Janet Napolitano Makes History as University of California Pension Reformer
In an effort to control skyrocketing retirement costs in the massive University of California system, U.C. employees hired after July 1, 2016, will be able to choose a 401(k)-style pension plan, the first time this has been offered. Governor Jerry Brown and U.C. president Janet Napolitano negotiated the agreement, which was enshrined in the state budget approved recently by the California legislature.
Perhaps even more historic, however, are the arguments made by Napolitano in favor of 401(k) pensions.
Napolitano told the Sacramento Bee that, regarding 401(k)s: “This is where the pension world is moving, and for public institutions, it makes a lot of sense. It’s much more portable, so for many people that will be an attraction.”
Napolitano is correct on both points. The private sector largely abandoned old-fashioned defined-benefit pensions decades ago. Less than 15 percent of the “Fortune 100″—America’s largest companies—offer a defined-benefit pension anymore. Percentages are even lower for smaller companies. And more state and local governments across America offer 401(k)s than ever before.

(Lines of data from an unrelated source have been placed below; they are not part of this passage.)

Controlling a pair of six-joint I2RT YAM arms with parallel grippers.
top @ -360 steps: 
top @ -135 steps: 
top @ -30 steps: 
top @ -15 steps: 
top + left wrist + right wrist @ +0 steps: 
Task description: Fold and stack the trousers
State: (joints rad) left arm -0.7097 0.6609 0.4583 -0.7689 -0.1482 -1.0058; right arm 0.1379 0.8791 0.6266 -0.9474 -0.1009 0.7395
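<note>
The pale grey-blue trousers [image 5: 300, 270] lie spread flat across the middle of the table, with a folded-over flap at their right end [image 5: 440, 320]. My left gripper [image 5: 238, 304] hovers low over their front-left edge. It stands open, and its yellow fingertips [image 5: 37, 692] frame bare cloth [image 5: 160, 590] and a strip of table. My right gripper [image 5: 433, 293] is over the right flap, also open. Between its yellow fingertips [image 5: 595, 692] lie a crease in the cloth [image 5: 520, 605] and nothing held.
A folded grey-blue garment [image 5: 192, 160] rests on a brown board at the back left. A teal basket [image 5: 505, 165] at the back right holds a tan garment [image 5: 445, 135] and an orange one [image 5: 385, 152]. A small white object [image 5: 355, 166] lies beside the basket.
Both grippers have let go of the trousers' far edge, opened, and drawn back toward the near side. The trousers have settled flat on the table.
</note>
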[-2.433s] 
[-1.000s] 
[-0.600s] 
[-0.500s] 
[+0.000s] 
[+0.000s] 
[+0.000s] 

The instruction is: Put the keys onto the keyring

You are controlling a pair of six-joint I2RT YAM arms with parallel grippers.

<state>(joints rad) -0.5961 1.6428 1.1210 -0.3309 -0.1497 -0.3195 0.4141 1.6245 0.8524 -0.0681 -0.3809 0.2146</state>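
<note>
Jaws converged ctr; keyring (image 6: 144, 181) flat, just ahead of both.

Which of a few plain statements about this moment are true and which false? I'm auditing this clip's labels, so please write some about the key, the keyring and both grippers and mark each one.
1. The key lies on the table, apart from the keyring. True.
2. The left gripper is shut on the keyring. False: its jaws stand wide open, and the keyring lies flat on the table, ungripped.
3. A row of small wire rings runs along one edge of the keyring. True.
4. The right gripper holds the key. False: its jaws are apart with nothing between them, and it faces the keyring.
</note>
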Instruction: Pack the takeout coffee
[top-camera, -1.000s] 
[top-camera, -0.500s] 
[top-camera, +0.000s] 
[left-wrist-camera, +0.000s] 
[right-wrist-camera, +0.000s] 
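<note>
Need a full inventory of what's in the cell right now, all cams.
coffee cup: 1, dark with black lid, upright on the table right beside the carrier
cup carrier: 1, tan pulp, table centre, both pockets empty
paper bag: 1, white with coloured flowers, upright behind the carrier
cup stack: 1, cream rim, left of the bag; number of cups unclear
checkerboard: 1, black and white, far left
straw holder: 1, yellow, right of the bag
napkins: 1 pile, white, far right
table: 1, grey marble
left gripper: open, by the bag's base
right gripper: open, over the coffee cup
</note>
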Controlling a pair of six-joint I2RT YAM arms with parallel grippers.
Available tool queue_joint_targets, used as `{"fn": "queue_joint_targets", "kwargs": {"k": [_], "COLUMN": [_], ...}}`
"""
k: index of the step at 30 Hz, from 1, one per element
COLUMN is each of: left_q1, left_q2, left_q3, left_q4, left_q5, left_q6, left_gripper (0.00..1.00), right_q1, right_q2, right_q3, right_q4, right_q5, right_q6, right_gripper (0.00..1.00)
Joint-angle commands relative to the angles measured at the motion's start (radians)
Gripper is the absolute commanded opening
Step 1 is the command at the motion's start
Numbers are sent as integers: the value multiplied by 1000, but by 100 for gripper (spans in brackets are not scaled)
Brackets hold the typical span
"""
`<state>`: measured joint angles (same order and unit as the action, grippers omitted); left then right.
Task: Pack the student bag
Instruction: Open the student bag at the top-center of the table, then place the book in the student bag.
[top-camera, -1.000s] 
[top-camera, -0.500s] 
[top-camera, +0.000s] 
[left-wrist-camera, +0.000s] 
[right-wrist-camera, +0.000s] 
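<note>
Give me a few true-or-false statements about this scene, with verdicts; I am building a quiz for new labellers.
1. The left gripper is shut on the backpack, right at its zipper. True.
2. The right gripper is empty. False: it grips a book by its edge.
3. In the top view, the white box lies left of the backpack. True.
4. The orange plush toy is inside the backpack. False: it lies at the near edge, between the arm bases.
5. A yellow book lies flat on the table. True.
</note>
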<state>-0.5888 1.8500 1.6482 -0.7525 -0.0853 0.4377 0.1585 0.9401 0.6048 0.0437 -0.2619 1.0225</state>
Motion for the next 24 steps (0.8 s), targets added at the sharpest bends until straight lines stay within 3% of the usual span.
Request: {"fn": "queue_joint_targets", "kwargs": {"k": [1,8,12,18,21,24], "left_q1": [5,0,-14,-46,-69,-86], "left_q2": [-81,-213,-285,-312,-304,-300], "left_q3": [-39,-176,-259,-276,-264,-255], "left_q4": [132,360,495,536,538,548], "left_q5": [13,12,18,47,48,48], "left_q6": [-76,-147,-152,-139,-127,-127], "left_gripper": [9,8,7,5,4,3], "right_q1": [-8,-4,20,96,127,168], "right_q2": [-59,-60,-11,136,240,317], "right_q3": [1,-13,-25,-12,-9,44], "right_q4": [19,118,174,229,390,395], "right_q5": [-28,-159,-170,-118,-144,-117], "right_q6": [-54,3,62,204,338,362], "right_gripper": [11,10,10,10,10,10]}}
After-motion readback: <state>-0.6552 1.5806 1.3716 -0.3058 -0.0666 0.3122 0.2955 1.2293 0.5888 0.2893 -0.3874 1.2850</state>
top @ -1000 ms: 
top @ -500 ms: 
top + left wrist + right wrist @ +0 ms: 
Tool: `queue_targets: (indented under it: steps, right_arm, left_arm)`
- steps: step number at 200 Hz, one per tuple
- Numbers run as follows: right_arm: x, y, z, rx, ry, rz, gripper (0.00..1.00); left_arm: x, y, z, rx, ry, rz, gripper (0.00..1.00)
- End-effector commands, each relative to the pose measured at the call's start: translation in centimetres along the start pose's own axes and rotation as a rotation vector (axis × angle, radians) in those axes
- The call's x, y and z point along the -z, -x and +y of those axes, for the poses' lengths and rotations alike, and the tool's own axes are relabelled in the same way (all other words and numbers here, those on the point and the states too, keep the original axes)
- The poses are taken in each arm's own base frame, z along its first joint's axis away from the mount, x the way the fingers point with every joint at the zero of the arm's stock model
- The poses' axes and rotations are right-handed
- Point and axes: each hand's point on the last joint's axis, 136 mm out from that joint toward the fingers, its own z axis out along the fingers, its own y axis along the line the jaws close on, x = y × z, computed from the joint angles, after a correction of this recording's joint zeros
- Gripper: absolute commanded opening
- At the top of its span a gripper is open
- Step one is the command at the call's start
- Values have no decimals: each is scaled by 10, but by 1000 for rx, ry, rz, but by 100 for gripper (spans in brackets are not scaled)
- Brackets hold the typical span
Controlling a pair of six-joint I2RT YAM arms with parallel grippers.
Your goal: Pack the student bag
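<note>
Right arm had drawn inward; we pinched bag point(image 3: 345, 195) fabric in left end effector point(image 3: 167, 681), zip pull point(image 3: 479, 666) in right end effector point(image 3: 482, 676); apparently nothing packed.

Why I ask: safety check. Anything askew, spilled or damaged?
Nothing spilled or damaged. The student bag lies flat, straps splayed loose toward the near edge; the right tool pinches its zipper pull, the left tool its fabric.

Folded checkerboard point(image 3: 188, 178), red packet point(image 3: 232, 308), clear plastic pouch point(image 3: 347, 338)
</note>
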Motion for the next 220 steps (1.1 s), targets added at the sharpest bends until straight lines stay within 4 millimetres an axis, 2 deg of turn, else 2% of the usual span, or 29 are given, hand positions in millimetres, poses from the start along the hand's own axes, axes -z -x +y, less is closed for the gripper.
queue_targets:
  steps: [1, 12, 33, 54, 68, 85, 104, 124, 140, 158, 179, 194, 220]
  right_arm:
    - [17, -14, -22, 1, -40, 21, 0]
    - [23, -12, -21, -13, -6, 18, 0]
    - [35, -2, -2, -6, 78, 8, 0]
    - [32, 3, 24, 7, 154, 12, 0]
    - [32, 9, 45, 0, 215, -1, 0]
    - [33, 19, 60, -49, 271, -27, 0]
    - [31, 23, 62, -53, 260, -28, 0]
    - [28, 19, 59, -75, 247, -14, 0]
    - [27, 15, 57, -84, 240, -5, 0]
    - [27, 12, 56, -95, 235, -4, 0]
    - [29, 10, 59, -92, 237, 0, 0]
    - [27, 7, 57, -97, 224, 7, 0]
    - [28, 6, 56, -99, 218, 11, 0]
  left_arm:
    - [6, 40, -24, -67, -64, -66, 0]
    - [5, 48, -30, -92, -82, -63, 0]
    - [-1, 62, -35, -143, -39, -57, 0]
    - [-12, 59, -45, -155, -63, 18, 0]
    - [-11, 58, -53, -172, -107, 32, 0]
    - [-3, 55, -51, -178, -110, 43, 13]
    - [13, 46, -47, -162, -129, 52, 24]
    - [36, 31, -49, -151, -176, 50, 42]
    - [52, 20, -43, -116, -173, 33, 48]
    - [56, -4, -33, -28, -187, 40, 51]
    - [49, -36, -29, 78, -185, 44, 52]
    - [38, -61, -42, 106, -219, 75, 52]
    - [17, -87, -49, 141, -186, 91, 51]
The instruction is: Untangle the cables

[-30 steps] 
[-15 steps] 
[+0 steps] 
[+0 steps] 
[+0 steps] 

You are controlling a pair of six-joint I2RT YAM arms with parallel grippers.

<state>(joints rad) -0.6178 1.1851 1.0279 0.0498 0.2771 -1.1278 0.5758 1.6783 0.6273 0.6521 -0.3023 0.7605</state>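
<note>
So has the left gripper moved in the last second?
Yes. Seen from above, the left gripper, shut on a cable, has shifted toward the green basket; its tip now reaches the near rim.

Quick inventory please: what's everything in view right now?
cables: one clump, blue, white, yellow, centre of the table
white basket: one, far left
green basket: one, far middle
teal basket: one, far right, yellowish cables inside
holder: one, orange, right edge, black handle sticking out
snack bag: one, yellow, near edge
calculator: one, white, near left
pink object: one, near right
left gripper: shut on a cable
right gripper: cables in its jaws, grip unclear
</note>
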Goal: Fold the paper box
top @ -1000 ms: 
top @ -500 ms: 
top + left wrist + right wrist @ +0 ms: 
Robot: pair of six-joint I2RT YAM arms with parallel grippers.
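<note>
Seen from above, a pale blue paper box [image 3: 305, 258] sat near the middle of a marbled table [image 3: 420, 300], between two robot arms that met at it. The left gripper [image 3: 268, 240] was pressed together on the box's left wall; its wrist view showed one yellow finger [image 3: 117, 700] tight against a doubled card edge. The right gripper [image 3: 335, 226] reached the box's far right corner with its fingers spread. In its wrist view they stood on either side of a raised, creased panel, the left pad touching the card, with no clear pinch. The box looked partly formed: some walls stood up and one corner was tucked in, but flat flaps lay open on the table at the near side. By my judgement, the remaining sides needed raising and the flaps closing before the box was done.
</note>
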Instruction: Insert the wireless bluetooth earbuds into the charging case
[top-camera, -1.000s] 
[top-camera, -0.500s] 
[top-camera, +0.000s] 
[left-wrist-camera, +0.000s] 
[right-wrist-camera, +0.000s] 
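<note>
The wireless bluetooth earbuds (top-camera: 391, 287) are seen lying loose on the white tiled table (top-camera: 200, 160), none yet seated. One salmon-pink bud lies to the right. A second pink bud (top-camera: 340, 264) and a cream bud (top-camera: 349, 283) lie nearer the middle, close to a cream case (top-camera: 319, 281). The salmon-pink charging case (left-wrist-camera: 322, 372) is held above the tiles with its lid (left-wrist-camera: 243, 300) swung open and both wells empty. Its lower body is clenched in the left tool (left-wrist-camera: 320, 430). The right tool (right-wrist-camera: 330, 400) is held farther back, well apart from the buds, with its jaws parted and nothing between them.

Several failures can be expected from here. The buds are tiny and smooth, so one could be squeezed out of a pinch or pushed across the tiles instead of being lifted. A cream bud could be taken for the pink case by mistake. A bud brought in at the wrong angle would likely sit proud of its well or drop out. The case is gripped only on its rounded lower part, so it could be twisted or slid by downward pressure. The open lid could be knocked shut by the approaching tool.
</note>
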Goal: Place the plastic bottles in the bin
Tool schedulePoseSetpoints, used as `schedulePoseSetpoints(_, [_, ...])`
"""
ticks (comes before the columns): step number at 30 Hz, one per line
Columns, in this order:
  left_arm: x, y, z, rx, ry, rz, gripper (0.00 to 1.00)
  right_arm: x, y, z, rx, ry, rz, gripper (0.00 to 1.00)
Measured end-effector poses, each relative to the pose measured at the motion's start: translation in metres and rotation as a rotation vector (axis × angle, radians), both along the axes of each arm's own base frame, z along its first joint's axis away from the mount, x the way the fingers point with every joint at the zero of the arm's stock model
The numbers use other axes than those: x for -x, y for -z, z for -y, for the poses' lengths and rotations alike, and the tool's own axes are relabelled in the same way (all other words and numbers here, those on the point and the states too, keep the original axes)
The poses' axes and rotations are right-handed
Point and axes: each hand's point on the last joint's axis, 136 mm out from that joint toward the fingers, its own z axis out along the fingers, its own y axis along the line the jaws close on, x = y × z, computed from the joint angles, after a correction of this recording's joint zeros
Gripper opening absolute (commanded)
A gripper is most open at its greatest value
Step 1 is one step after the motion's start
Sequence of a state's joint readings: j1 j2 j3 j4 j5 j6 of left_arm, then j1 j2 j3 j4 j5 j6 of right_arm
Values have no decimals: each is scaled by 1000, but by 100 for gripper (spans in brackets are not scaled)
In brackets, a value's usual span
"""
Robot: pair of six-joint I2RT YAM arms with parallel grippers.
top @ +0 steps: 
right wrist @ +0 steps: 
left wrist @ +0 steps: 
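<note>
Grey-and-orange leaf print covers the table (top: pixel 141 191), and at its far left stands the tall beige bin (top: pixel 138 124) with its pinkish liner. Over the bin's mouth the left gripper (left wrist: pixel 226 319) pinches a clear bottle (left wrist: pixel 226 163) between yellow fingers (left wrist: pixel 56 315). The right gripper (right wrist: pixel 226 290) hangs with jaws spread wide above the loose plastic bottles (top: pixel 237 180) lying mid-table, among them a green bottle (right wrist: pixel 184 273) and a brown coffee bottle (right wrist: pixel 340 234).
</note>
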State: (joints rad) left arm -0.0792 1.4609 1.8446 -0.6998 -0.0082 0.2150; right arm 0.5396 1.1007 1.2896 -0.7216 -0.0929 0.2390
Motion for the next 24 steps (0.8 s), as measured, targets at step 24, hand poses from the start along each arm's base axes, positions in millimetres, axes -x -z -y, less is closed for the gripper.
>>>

Also, as I show in my new book California Dreaming: Lessons on How to Resolve America’s Public Pension Crisis, 401(k)s are often a better approach to retirement security for modern workers who do not stay with the same employer for 20, 30, or 40 years as was common in the past. Defined-benefit pension plans, which are “backloaded,” made more sense under the old “hire and retire” model when workers stayed with the same employer for decades. Modern workers in the private sector and public sector want more job flexibility, and 401(k)s are generally superior under these conditions.
The details of U.C.’s new 401(k) pension plan must be worked out by July 2016, but as Napolitano said: “Pension reform needs to happen. It’s the responsible thing to do.” I strongly agree, and I welcome Janet Napolitano to the populist cause of people across the political spectrum in California who correctly recognize that the current public pension system is unsustainable. Switching to 401(k)s going forward is a better approach to retirement security that will help spare our children and grandchildren from being crushed by future pension costs.